Retrieve every line from the records in which the word "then" occurs.

__________________________________________________

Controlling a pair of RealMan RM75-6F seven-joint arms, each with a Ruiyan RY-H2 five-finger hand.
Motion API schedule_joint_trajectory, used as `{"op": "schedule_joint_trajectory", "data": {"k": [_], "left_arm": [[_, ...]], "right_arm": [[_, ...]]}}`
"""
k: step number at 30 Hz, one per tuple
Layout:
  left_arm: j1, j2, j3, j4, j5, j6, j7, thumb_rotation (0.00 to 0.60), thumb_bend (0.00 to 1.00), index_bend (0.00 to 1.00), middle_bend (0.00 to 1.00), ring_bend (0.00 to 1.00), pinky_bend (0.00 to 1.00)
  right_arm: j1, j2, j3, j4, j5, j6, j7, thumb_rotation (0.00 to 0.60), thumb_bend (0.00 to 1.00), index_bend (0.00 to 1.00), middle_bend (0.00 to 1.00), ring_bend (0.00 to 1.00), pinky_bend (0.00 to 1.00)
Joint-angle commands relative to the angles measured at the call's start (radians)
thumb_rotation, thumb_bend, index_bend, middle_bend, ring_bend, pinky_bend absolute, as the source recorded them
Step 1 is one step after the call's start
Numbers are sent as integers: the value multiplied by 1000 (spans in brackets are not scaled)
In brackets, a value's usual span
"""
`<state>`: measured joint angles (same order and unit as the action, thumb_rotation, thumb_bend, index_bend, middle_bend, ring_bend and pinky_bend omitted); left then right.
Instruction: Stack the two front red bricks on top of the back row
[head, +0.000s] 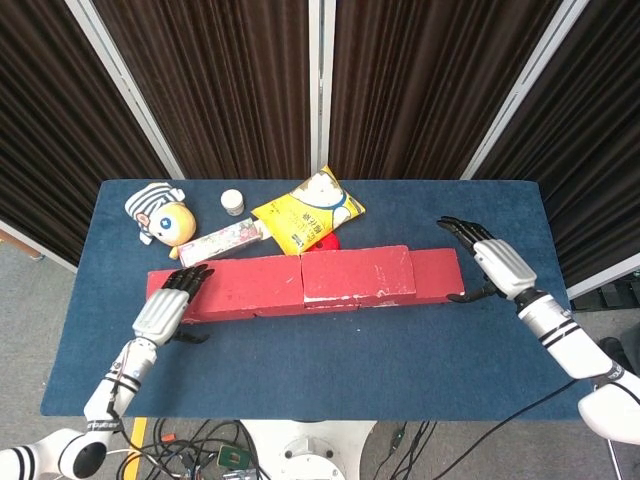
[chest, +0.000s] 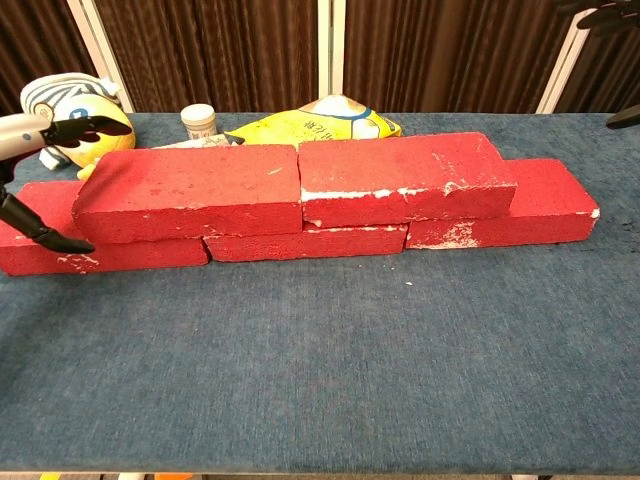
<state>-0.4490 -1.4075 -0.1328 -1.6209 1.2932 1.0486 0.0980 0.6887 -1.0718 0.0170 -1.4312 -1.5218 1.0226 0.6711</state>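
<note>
A: Where do the bricks stand?

B: The left upper brick (chest: 190, 190) and the right upper brick (chest: 405, 178) lie end to end on top of the back row (chest: 545, 215), whose three bricks show beneath them and stick out at both ends. Judged from this, the stacking itself looks done.

A: And the hands?

B: The left robot hand (head: 165, 308) is at the left end of the back row, fingers spread and released, grasping nothing; in the chest view its fingertips (chest: 80, 128) reach over the left upper brick's corner, and whether they touch it cannot be told. The right robot hand (head: 495, 265) is just beyond the right end of the back row, also released and empty.

A: What step is in hand?

B: Likely a final squaring-up or a withdrawal. If squaring, the next move calls for a light push along the row without sliding the upper bricks off.

A: What lies behind the back row?

B: A striped plush toy (head: 160, 215), a small white jar (head: 232, 202), a pink packet (head: 222, 241) and a yellow snack bag (head: 308, 210), all on the blue tabletop (head: 330, 370).
</note>
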Motion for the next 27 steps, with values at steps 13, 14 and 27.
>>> {"op": "schedule_joint_trajectory", "data": {"k": [13, 14, 27], "left_arm": [[-41, -78, -29, 86, -52, 28, 67, 600, 0, 0, 0, 0, 0], [-42, -79, -28, 86, -53, 29, 67, 600, 0, 0, 0, 0, 0], [-57, -133, -19, 110, -45, 65, 125, 600, 0, 0, 0, 0, 0]], "right_arm": [[-13, -19, 12, 36, -11, -22, 38, 600, 0, 0, 0, 0, 0], [-13, -20, 13, 38, -11, -23, 40, 600, 0, 0, 0, 0, 0], [-15, -36, 19, 63, -18, -43, 57, 600, 0, 0, 0, 0, 0]]}}
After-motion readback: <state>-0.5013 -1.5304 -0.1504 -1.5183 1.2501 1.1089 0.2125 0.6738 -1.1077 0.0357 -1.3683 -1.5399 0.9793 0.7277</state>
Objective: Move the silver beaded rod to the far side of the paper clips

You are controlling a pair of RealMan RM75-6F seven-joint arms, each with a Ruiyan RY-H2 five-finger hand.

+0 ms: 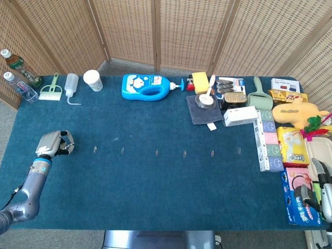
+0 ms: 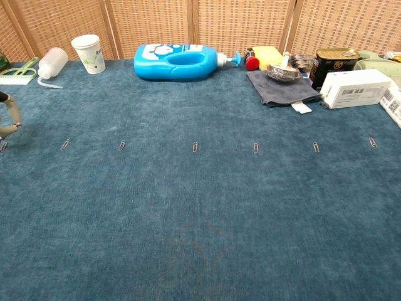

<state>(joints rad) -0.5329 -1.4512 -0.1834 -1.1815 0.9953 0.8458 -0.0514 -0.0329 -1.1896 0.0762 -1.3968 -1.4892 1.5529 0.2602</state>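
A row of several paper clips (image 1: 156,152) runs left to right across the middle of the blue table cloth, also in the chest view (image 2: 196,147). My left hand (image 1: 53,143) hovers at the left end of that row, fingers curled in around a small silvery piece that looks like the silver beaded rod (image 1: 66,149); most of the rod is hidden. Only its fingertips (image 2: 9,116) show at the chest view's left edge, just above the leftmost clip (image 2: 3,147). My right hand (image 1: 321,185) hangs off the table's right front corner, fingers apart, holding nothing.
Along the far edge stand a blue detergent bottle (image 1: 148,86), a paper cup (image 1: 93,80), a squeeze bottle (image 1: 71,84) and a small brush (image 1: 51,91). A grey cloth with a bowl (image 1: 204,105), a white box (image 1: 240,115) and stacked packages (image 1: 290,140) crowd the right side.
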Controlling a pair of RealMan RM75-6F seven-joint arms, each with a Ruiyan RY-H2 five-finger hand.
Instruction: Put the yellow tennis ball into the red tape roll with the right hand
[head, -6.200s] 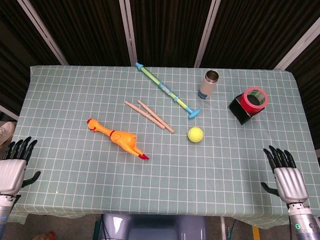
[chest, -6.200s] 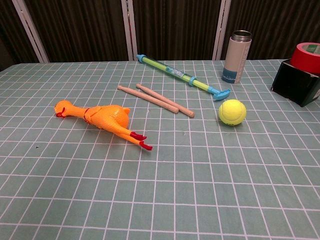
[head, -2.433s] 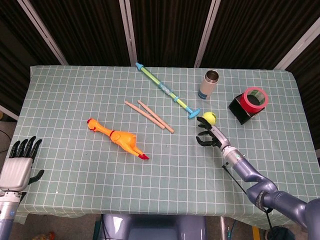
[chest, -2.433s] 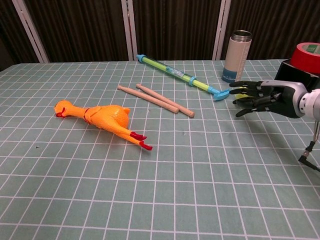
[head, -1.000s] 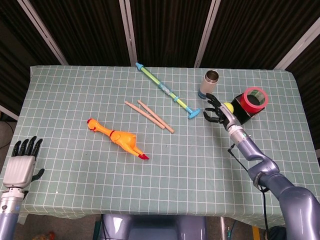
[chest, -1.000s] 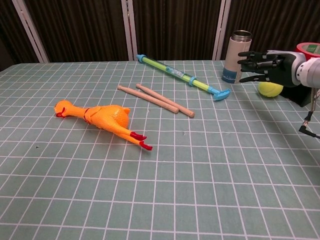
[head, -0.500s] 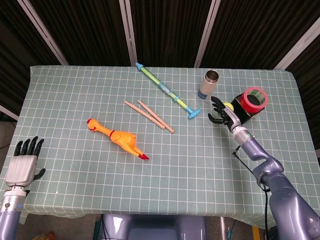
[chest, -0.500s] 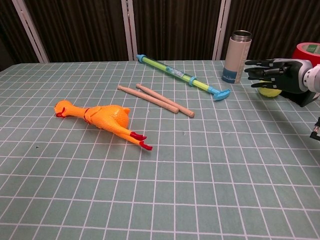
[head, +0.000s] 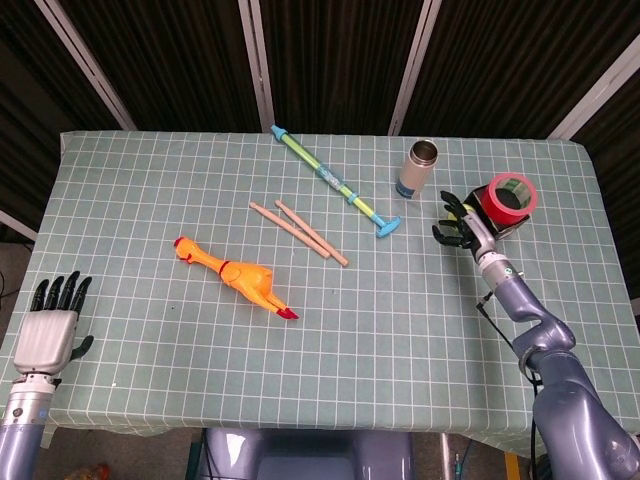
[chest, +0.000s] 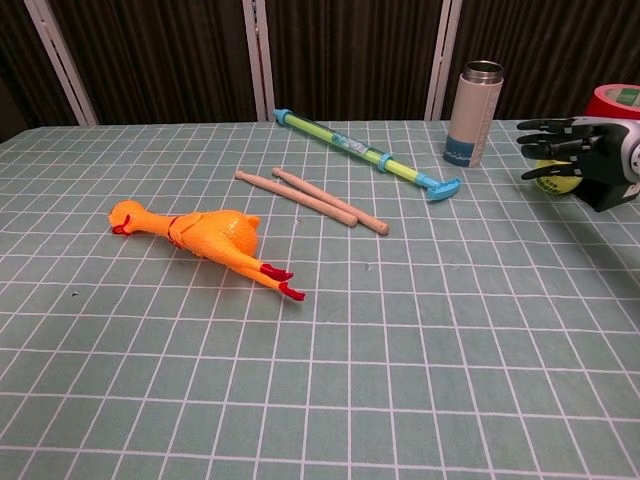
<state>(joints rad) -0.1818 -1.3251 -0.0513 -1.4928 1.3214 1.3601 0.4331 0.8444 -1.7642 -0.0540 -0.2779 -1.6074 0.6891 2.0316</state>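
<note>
The yellow tennis ball (chest: 558, 175) shows between the spread fingers of my right hand (chest: 570, 150), close to the palm and low beside the black box (chest: 612, 190). The hand holds it loosely, fingers pointing left. In the head view the right hand (head: 458, 225) covers the ball, just left of the box. The red tape roll (head: 512, 195) lies tilted on top of that box, its opening facing up; in the chest view the tape roll (chest: 618, 100) sits above and right of the hand. My left hand (head: 52, 325) hangs open off the table's front left edge.
A metal bottle (head: 418, 168) stands just left of the right hand. A green-blue water gun (head: 335, 180), two wooden sticks (head: 300, 232) and an orange rubber chicken (head: 235, 275) lie across the middle of the checked tablecloth.
The right hand has come up from the front edge, met the ball mid-table and moved it back and right to the black box. In the last half second it shifted slightly further right.
</note>
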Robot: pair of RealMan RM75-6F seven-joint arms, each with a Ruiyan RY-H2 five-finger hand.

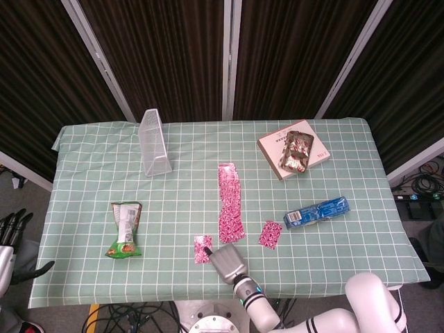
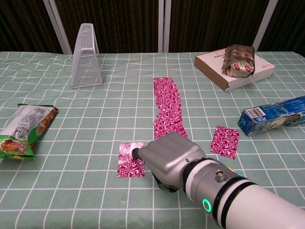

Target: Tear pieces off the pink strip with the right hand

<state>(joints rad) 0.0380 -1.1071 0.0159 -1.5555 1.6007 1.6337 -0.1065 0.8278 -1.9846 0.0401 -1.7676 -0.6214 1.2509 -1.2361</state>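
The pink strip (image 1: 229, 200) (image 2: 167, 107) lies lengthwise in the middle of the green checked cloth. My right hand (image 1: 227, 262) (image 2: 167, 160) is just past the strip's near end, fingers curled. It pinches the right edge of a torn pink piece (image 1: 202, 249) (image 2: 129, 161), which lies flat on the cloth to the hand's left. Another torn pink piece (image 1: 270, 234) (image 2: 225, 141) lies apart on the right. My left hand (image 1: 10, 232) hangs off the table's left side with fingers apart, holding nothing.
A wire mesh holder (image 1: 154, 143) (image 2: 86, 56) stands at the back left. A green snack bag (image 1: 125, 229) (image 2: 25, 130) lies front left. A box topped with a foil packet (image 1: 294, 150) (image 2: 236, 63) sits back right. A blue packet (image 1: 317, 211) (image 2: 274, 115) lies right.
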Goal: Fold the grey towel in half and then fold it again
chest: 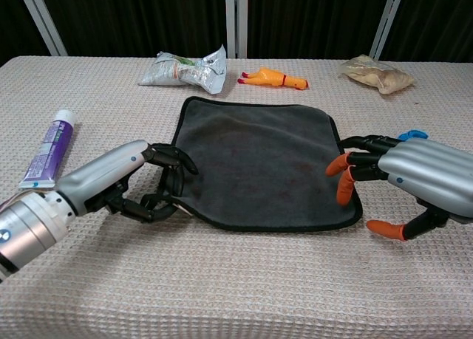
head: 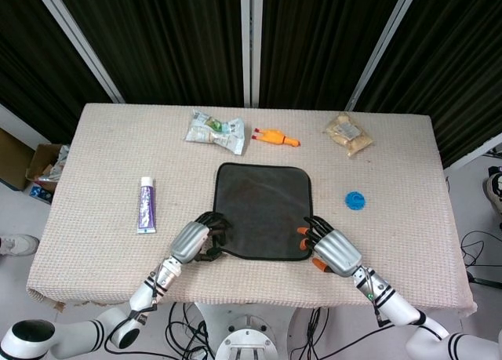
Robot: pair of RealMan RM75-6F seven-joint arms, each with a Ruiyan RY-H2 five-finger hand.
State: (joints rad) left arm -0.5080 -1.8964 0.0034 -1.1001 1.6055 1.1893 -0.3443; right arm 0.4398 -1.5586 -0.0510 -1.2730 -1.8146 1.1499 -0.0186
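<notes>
Left hand (chest: 126, 182) curled; right hand (chest: 403, 180) spread.

Legible text: none. Purple and white toothpaste tube (chest: 49, 148): printing present, too small to read. Crumpled snack wrapper (chest: 183, 67): printed graphics, lettering unreadable. Clear food bag (chest: 375, 73): no marking can be made out.
</notes>
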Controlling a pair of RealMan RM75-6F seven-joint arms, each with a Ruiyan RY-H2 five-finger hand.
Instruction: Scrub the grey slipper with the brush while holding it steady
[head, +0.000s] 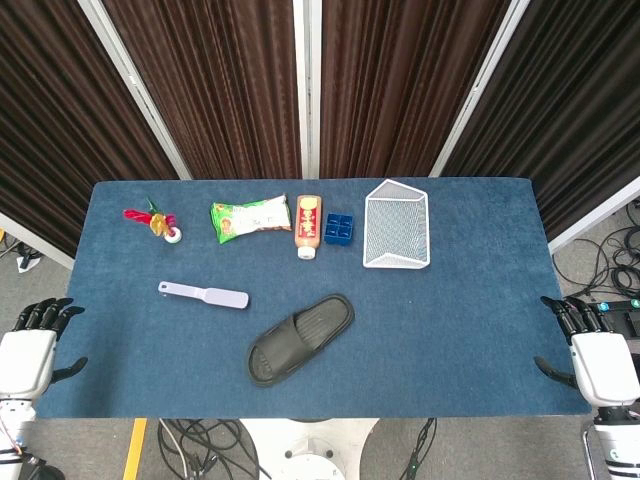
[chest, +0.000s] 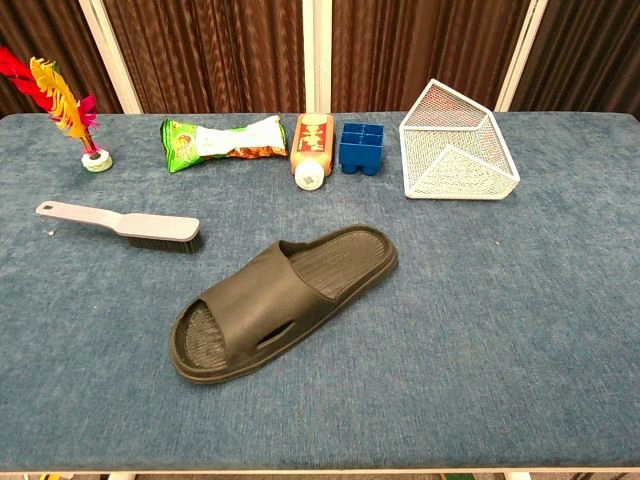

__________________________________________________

Output for this exercise:
`<state>`: measured joint angles (same order and unit as the action, thumb_rotation, thumb_bend, index_bend, middle_bend, ring_bend and pinky_bend omitted); left then right.
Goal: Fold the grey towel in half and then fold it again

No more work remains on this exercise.